== ENTRIES SUPPLIED ==

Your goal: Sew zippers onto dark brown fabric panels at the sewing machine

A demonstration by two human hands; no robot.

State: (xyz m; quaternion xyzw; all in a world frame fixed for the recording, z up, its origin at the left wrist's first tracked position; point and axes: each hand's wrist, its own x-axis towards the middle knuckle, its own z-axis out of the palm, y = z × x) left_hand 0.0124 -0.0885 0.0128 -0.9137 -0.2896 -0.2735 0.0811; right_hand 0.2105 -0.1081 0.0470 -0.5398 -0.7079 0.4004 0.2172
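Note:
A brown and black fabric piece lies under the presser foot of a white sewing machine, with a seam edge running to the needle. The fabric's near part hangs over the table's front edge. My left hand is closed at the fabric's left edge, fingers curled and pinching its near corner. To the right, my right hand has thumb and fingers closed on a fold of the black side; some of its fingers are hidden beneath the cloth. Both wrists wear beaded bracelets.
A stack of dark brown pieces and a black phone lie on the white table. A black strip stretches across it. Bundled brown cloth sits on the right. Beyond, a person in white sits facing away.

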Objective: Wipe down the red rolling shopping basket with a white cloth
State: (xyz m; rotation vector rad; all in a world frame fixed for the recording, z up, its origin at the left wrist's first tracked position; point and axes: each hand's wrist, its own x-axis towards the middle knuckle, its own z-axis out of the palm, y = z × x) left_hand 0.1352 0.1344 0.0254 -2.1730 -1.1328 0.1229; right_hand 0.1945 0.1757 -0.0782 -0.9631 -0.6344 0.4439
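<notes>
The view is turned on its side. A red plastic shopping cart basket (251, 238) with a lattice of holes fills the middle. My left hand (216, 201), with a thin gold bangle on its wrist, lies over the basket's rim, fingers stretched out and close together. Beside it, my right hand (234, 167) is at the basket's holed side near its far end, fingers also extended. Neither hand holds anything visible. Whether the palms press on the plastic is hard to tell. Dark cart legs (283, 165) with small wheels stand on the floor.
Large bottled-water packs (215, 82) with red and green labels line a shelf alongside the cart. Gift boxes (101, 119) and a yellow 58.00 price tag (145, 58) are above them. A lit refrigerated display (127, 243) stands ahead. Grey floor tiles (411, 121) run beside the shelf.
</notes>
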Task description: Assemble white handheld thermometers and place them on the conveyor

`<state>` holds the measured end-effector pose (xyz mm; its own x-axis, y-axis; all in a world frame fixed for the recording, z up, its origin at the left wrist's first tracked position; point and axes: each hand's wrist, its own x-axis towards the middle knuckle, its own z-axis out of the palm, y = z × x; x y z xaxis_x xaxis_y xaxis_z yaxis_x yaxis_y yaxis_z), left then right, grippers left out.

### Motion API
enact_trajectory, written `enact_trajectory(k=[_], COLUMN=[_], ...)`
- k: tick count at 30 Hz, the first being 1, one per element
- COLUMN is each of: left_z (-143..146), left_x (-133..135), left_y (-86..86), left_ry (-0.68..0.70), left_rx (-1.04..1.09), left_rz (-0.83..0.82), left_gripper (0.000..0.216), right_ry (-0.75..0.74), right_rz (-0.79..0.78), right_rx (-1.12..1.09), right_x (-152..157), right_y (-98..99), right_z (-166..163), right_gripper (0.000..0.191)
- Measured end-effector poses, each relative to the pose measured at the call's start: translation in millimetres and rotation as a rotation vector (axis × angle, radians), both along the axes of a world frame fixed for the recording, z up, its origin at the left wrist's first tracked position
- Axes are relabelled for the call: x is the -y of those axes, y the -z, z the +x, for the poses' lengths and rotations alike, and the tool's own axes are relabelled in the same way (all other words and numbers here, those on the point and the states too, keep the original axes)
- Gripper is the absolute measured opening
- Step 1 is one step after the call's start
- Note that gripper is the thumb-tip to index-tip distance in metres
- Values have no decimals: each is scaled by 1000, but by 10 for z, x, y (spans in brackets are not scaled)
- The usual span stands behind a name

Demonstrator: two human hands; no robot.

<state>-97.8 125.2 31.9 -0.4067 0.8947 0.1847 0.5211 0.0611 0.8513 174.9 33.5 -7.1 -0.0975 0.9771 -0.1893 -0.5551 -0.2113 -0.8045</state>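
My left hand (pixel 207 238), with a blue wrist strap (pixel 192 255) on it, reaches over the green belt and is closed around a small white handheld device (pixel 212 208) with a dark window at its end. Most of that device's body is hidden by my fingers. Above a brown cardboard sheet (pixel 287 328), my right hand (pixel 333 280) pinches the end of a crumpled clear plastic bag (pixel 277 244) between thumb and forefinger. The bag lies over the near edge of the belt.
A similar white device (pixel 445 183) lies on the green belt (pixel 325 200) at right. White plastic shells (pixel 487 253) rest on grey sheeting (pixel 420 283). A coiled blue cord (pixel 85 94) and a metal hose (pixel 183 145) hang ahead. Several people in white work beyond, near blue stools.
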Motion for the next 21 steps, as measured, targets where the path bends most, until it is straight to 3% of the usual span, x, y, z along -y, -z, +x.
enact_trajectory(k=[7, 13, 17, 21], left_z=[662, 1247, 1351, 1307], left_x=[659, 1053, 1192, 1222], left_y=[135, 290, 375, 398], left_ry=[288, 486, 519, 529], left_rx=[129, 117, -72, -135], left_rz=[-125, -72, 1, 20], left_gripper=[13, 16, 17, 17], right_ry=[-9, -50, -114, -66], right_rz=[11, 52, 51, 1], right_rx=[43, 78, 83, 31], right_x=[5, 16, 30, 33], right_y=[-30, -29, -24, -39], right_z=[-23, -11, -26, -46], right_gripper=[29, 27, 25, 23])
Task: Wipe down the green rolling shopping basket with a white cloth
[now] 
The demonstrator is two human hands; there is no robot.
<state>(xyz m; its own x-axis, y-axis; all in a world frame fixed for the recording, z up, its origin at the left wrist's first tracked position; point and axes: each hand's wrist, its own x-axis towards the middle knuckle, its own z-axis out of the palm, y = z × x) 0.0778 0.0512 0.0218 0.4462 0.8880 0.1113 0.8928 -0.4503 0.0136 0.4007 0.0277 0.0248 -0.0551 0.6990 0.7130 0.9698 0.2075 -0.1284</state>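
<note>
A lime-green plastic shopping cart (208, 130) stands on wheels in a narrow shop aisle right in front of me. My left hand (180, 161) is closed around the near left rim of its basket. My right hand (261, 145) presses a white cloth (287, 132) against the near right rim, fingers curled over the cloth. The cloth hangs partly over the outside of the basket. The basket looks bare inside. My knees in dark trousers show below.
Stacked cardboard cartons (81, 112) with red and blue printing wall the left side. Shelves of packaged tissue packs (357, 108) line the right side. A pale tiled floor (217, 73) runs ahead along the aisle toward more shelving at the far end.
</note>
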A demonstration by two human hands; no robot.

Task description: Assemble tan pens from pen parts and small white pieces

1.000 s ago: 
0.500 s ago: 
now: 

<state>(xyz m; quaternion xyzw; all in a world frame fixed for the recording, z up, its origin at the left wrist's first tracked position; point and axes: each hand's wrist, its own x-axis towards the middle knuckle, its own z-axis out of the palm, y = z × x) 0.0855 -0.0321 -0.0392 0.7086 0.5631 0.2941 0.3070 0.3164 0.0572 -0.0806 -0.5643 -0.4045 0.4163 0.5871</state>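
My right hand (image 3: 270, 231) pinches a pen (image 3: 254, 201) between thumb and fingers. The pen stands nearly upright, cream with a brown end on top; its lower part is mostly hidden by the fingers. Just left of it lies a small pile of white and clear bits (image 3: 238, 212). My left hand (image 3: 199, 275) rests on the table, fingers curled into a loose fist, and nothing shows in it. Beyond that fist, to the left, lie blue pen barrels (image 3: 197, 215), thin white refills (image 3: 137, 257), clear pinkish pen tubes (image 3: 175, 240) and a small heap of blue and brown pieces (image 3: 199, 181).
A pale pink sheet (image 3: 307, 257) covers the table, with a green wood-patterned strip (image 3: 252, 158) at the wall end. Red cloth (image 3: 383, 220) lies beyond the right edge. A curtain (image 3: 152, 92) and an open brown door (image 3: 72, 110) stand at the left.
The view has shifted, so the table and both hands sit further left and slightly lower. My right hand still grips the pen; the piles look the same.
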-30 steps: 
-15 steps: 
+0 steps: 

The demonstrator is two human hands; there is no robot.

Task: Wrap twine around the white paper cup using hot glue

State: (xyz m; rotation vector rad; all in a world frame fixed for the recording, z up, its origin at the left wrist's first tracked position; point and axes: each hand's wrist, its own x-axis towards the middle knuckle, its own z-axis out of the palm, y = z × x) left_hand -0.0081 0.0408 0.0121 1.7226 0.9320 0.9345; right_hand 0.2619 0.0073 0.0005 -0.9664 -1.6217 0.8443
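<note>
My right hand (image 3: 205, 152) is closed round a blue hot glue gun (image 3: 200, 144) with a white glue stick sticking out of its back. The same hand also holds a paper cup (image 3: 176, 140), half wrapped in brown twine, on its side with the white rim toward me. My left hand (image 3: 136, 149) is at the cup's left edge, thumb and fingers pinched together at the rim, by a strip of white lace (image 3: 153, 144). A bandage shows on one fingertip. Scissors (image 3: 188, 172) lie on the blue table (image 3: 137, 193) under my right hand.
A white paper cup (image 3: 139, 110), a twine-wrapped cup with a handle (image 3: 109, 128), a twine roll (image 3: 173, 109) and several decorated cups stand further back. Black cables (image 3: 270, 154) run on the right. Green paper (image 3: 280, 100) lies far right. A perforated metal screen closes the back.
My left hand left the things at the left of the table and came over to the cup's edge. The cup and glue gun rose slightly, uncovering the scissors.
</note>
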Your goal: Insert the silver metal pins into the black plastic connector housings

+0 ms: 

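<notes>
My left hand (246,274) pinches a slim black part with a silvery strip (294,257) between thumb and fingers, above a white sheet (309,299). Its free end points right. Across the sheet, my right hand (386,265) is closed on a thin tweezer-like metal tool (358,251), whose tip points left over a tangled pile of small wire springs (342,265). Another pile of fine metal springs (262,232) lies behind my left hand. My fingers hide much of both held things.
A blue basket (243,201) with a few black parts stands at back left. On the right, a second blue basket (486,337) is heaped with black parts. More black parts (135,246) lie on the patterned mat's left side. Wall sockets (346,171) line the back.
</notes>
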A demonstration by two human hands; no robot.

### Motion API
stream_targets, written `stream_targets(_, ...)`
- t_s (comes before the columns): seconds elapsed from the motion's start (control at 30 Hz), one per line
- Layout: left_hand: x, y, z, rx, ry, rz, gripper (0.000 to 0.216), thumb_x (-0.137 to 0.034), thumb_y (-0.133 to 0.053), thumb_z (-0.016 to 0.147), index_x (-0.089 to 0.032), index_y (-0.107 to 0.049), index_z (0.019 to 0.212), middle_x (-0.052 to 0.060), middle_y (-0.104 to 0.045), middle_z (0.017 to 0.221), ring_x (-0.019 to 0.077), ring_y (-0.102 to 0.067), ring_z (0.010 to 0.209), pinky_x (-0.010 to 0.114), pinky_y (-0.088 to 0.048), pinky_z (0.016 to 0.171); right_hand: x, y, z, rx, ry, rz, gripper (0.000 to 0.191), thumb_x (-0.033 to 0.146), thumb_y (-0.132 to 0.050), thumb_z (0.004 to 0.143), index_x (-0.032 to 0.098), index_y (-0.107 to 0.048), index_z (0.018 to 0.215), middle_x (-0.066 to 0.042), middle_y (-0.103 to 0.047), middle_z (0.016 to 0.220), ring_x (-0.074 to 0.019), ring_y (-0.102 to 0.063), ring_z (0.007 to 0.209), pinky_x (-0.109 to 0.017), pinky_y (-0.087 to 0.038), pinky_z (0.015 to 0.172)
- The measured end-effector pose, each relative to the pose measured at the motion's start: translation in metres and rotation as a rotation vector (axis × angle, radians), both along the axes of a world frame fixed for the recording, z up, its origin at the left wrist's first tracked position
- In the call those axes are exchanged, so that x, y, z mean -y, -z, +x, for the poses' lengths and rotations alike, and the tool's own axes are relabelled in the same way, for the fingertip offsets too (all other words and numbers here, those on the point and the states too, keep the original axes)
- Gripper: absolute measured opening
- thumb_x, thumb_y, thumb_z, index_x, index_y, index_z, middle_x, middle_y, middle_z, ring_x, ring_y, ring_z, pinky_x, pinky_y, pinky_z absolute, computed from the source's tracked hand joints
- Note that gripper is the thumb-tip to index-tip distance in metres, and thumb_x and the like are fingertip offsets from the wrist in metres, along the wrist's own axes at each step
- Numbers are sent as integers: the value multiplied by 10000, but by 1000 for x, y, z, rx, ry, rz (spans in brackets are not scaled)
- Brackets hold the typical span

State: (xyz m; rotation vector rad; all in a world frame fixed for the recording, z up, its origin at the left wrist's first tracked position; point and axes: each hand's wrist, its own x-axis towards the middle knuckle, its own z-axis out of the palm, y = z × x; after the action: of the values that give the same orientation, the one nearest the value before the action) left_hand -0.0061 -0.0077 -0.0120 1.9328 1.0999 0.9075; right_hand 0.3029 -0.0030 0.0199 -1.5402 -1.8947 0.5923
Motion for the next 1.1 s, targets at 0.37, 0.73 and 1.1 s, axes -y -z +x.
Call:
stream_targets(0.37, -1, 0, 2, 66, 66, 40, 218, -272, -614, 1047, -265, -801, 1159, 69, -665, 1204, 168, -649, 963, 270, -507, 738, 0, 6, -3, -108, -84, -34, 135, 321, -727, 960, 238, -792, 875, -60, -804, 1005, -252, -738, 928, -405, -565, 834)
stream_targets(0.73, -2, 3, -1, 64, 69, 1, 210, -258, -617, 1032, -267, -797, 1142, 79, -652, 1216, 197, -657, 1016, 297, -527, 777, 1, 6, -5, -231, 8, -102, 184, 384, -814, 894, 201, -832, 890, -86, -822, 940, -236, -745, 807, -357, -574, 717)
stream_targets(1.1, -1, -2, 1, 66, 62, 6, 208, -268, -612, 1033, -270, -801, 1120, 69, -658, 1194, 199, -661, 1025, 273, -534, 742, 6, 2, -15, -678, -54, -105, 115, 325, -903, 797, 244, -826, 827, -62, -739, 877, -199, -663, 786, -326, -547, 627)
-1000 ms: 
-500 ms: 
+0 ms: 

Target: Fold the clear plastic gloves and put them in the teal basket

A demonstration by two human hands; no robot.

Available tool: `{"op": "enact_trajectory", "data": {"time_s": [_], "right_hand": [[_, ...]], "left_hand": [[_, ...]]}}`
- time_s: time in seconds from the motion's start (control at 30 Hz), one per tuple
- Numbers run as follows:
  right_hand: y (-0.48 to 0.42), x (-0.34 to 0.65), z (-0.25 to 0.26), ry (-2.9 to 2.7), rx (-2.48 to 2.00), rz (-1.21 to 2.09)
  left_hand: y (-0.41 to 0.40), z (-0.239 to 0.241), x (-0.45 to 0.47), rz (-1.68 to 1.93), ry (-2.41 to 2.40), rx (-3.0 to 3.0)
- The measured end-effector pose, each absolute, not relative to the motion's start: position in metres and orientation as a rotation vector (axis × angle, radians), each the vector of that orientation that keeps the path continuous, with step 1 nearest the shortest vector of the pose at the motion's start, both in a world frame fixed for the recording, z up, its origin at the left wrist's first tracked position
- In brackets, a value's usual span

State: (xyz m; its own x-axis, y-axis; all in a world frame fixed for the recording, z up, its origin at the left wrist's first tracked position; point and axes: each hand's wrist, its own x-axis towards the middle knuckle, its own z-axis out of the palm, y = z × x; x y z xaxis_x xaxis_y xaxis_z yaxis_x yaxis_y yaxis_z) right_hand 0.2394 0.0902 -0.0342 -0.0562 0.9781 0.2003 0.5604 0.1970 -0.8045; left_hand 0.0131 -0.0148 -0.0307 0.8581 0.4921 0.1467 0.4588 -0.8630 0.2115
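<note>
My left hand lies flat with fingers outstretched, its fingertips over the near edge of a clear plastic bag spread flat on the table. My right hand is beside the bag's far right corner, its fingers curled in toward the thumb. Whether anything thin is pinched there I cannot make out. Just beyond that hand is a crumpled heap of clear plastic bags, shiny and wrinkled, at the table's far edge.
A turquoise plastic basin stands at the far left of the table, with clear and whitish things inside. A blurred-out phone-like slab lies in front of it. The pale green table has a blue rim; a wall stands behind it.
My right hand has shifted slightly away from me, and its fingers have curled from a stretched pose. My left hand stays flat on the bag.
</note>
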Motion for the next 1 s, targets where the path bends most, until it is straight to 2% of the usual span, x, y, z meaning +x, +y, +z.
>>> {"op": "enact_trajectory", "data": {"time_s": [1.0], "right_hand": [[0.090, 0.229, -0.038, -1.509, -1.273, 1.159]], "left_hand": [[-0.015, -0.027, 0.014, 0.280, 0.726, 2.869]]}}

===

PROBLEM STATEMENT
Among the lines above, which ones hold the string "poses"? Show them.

TASK RESPONSE
- Measured end-effector poses, each relative to the pose measured at the call's start: translation in millimetres and rotation as a rotation vector (axis × angle, radians), both along the axes of a world frame fixed for the recording, z up, its origin at the left wrist's first tracked position
- Axes are relabelled for the call: x is the -y of those axes, y the -z, z the +x, for the poses' lengths and rotations alike, and the tool's own axes are relabelled in the same way (all other words and numbers here, those on the point and the states too, keep the original axes)
- In the call those axes are exchanged, so that x, y, z mean -y, -z, +x, for the poses' lengths and rotations alike, and the tool's own axes are relabelled in the same way, for the fingertip offsets too (all other words and numbers here, those on the point and the states too, keep the original axes)

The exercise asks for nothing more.